Une lectrice m’envoie — après avoir lu L e Transformisme qu’elle nomme « torsion dissonante » (« Parfois il y a des torsions dissonantes, peu importe si la générosité est là. ») la phrase de Goethe : « Tout ce que vous êtes capables de faire ou d’imaginer, entreprenez-le. Il y a de la beauté, de la magie et de la puissance dans la témérité. » Mais, Goethe, le salopard, Musset en parlait à Avignon : Musset, c’est-à-dire moi ! Ce qui est bien, quand on s’occupe d’un texte, c’est qu’on finit par être d’accord. « Aimes-tu Napoléon ? — Pas spécialement. — Pourtant tu dis : « les 2 plus grands génies du siècle après Napoléon »... »

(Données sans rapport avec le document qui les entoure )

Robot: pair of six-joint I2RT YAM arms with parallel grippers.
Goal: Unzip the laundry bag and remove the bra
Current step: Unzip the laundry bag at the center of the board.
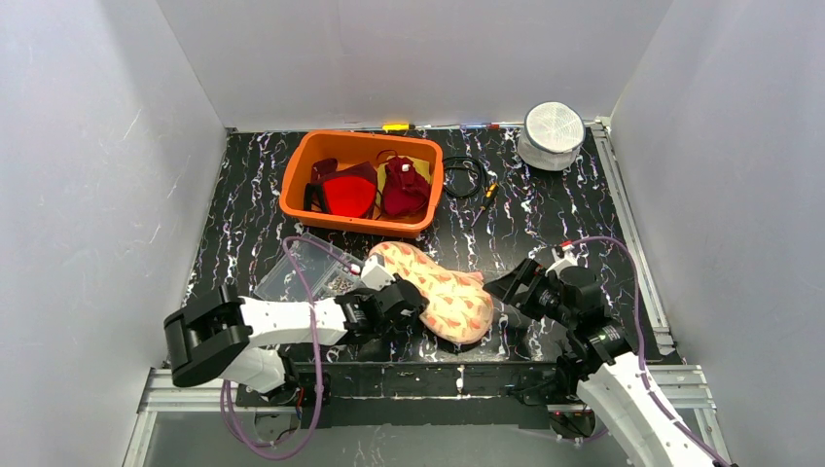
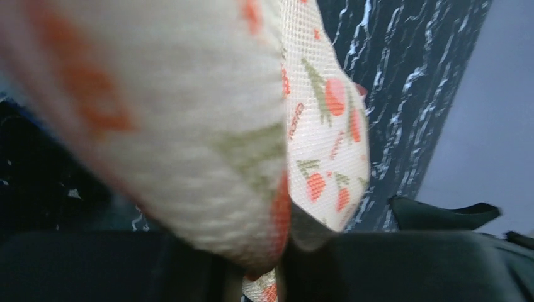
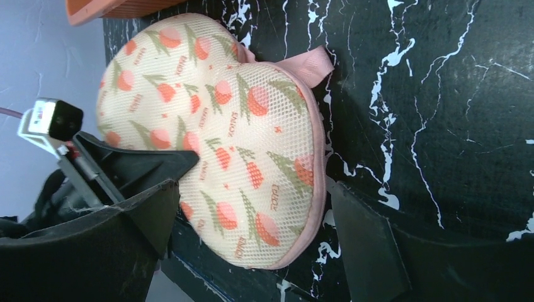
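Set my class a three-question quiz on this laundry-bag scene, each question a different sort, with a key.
1. True or false: the right gripper stands open beside the laundry bag.
2. The visible red garments lie in: A the orange bin; B the laundry bag; C the right gripper.
3. Which gripper pinches the laundry bag?
Key: 1 true; 2 A; 3 the left gripper.

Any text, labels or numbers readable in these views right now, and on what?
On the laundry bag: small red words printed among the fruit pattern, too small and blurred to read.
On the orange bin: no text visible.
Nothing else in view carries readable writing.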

Le film de Guiraudie est incroyablement réussi — à part la fin, Godard a raison, qui est scénaristique. Mais, à part la fin, il n’abandonne jamais qqch qui est de l’ordre d’un mystère effrayant, l’érotisme au sens de Bataille, « approbation de la vie jusque dans la mort », c’est-à-dire ce que je fuis — et qui a de nouveau résonné, et qui résonne encore ce matin, depuis la vision de ce film qui m’a saisi. J’ai lu aussi un entretien qui confirme (s’il était besoin) que Guiraudie connaît très bien son sujet : le film est réussi parce qu’il connaît très bien son sujet. Il dit (de mémoire) que cette utopie qu’il désire, qu’il a filmé jusque là, de la « communauté humaine » (opposée à la « société »), qui est une utopie (« un lieu qui n’existe pas »), il l’a délaissé, là, pour se confronter au réel de l’amour-passion, de la jouissance. Oui, il trouve que c’est politique aussi parce qu’il y a maintenant une injonction (capitaliste) à la jouissance. « L’approbation de la vie jusque dans la mort… » 

Le film paraît du coup incroyablement bien joué, impossiblement bien joué (surtout Franck, l’amoureux qui m’a rappelé Pierre d’ailleurs (mais ça n’intéresse personne…)) Jeune & jolie, à côté, c’est rien. On ressort en ayant vu une belle fille (c’est déjà ça), mais rien n’est dit sur son sujet, absolument rien à côté de qui est dit dans L’Inconnu du lac. C’est fabuleux, la distance qu’il peut y avoir entre les 2 films...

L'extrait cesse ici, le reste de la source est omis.